Blalock v. Olney

Mugglin, J.

Appeal from a judgment of the Supreme Court (Mulvey, J.), entered August 20, 2004 in Tompkins County, which, inter alia, dismissed petitioners’ application, in a proceeding pursuant to CPLR article 78, to review a determination of the Board of Zoning Appeals of the City of Ithaca granting respondent Cayuga Country Homes, Inc. a building permit.

In this CPLR article 78 proceeding, petitioners challenge the issuance of a building permit to respondent Cayuga Country Homes, Inc. for the construction of a residence on a corner lot located at 201 Cobb Street in the City of Ithaca, Tompkins County. The petition asserts that the building permit was erroneously issued since the rear-yard requirement, the front-yard setback requirement and the maximum coverage requirements of the Ithaca City Code (hereinafter Code) were violated. Supreme Court, after determining that petitioners are not barred from bringing this proceeding by the doctrine of laches, concurred with the opinions of respondent Building Commissioner of the City of Ithaca and the Board of Zoning Appeals of the City of Ithaca (hereinafter Board) that, insofar as corner lots are concerned, the Code’s yard requirements are ambiguous. The court found the Board’s resolution of the ambiguity to be rational and that the building permit was not issued in violation of the rear-yard setback requirement. Also, the court affirmed the Board’s finding that the building does not exceed the permissible maximum lot coverage of 25% and deferred to the Board’s interpretation of the Code that excluded the front steps in determining the front-yard setback requirement of 25 feet. Petitioners appeal.

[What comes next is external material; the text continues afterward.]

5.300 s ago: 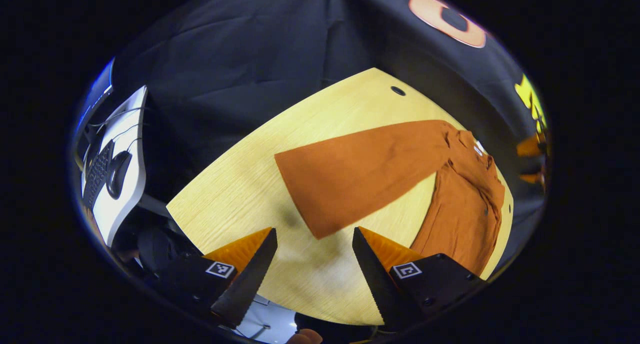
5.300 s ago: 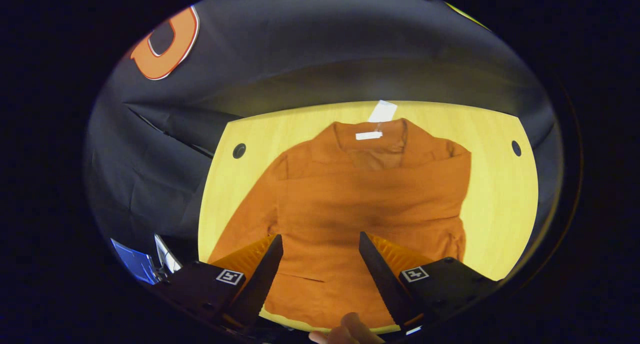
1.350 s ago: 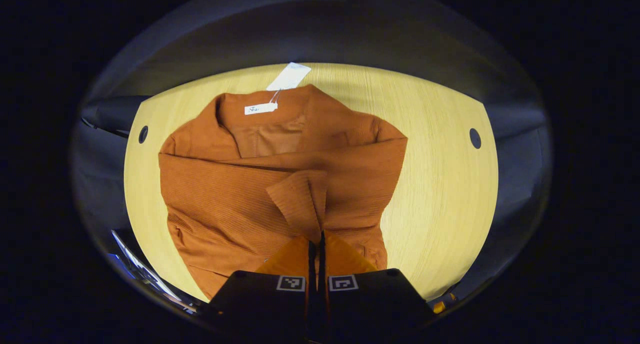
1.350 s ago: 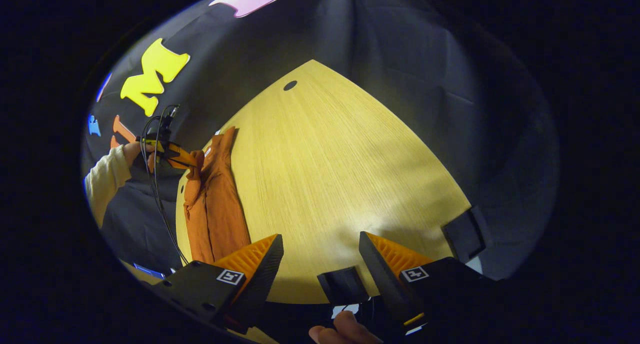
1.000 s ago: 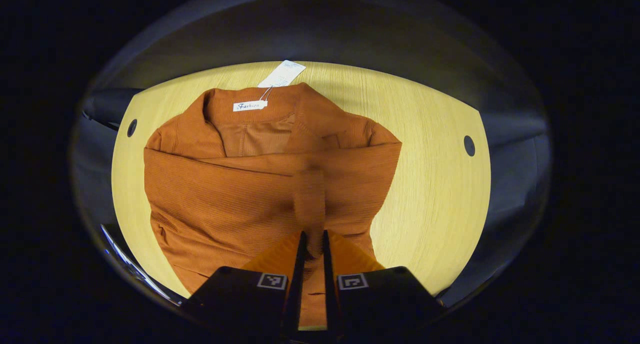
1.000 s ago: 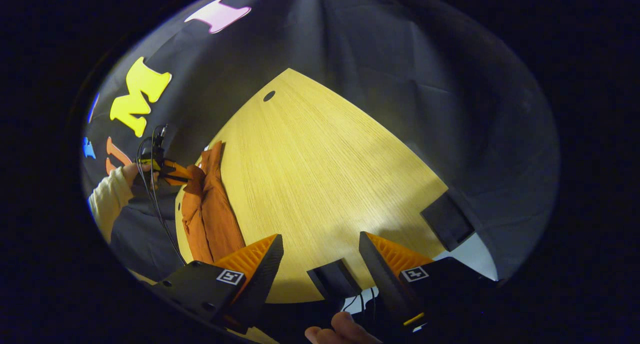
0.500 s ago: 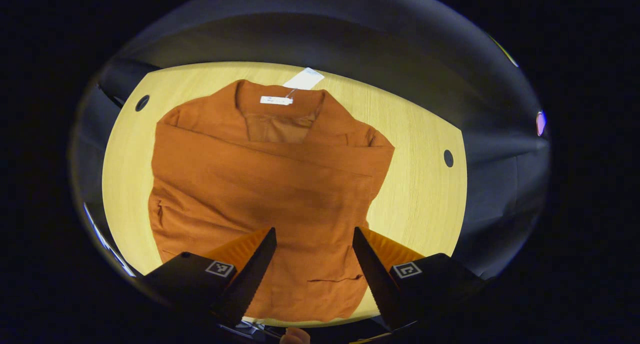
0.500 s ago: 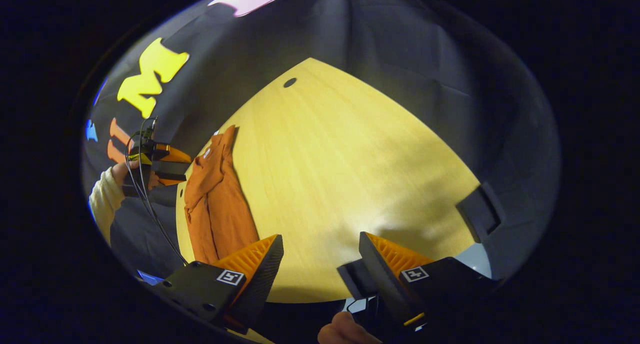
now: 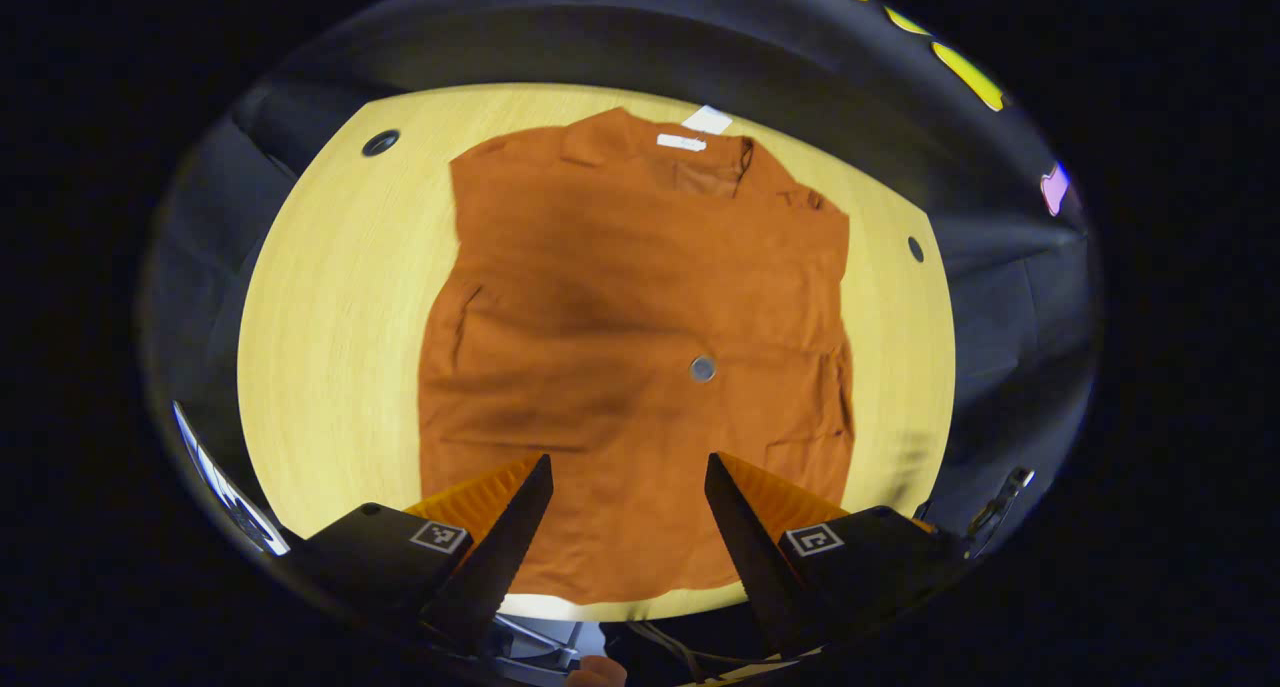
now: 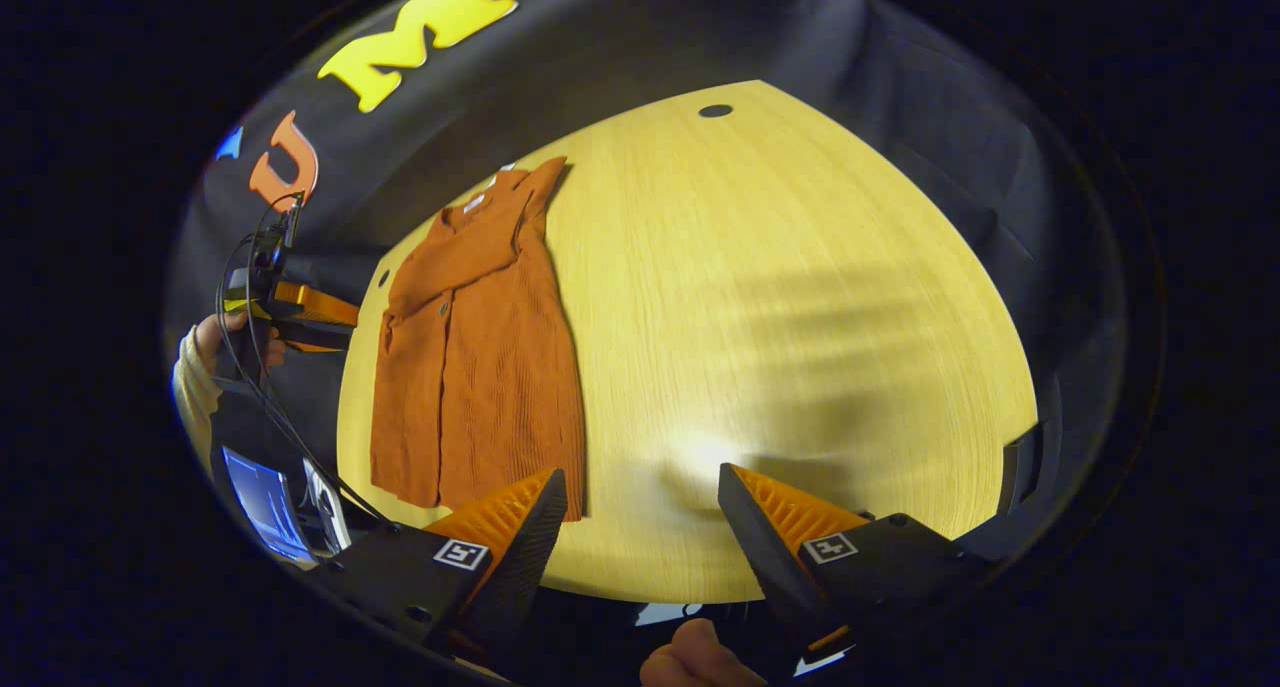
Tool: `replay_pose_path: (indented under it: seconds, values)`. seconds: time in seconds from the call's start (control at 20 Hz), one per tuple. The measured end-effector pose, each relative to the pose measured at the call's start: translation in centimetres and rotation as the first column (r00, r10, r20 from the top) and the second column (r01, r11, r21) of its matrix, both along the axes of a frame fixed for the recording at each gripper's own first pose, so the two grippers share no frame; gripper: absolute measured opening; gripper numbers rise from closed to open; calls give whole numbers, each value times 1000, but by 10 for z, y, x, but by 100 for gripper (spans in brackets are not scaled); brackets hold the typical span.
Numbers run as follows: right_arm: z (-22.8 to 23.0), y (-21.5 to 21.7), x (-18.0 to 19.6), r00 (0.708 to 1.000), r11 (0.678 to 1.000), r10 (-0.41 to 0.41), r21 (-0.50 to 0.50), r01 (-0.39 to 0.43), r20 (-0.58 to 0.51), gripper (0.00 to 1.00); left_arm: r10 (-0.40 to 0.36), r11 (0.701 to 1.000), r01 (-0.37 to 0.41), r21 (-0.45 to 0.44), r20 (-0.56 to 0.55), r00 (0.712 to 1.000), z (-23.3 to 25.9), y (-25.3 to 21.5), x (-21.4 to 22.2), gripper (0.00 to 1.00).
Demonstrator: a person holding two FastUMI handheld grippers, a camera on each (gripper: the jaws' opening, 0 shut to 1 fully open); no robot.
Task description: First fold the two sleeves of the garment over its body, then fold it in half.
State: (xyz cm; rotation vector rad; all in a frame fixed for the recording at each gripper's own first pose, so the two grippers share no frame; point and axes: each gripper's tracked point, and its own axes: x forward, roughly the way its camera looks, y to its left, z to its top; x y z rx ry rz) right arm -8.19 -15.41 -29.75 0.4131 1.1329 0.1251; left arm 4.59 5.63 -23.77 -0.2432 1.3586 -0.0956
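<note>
Sleeves look folded, both grippers' fingers spread and empty: bring left gripper (image 9: 627, 527) and right gripper (image 10: 642, 537) to the orange jacket's (image 9: 640, 347) near hem corners, pinch, fold toward the collar (image 9: 690, 147).

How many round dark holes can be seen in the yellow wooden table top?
2 in the left gripper view: one round dark hole left of the orange garment, one round dark hole right of it, both in the yellow wooden table top. The garment may hide others.
</note>
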Motion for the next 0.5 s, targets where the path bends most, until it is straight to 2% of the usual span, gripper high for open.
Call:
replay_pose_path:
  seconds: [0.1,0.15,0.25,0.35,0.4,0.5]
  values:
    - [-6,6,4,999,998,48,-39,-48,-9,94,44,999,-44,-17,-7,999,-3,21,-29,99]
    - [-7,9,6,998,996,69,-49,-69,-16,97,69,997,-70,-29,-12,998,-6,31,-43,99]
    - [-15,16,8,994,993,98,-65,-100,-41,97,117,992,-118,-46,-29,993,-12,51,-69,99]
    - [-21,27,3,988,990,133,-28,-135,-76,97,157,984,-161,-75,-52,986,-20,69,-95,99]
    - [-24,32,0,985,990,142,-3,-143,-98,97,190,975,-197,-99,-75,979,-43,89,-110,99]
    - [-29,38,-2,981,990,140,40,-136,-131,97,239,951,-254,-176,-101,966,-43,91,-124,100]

First, we do not find that Supreme Court erred in affirming the Board’s conclusion that the house does not violate the maximum coverage area of 25% of the lot. The balance of the decision, however, is more problematic. Supreme Court determined, by comparing various provisions of the Code, that a corner lot must have two front yards, two side yards and a rear yard—“a geometric impossibility.” Usually, a court reviewing an allegedly ambiguous zoning ordinance gives great deference to a *844zoning board’s interpretation of the municipality’s local ordinance and does not disturb it unless it is irrational or unreasonable (see Matter of Bonded Concrete v Zoning Bd. of Appeals of Town of Saugerties, 268 AD2d 771, 773 [2000], lv denied 94 NY2d 764 [2000]). Where, however, as here, the issue is one of pure legal interpretation of statutory terms, deference is not required (see Matter of Raritan Dev. Corp. v Silva, 91 NY2d 98, 102 [1997]). If apparently conflicting provisions of a statute can be reconciled, they ought to be (see Matter of Sun Beach Real Estate Dev. Corp. v Anderson, 98 AD2d 367, 369 [1983], affd 62 NY2d 965 [1984]).

The Code, as a general proposition, requires lots to have a front yard, a rear yard and two side yards (see Ithaca City Code § 325-8 [A] [13]). Nevertheless, the Code recognizes that corner lots cannot comply with the general rule and makes specific provision that the yard on the opposite side of the lot from the street whose address the lot bears is the rear yard (see Ithaca City Code § 325-8 [A] [14] [d]). Further, pursuant to Ithaca City Code § 325-19 (D), buildings erected on corner lots in residential districts must conform to the minimum front-yard requirements and are deemed to have two adjoining front yards. As specific rules prevail over the general rule when the circumstances for their operation are present (see Catlin v Sobol, 77 NY2d 552, 563-564 [1991]), these seemingly conflicting provisions are harmonized so that a corner lot has two front yards, one rear yard and one side yard. Since the rear-yard setback is a minimum of 20 feet (see Ithaca City Code § 325-18 [C]), this building permit should not have been issued permitting the rear-yard setback to be less than 20 feet.

Lastly, we have carefully reviewed the memorandum of the Building Commissioner, relied on by the Board in making its decision, and the Board determination, and we are unable to conclude that either specifically addressed whether the width of the front steps is included to determine whether the 25-foot front-yard setback has been violated. While an oblique reference was made, we cannot say that the Board interpreted the Code with respect to this issue. As a result, there is no Board decision to which deference can be given on this issue.

Mercure, J.P., Crew III, Lahtinen and Kane, JJ., concur. Ordered that the judgment is reversed, on the law, without costs, petition granted and determination annulled.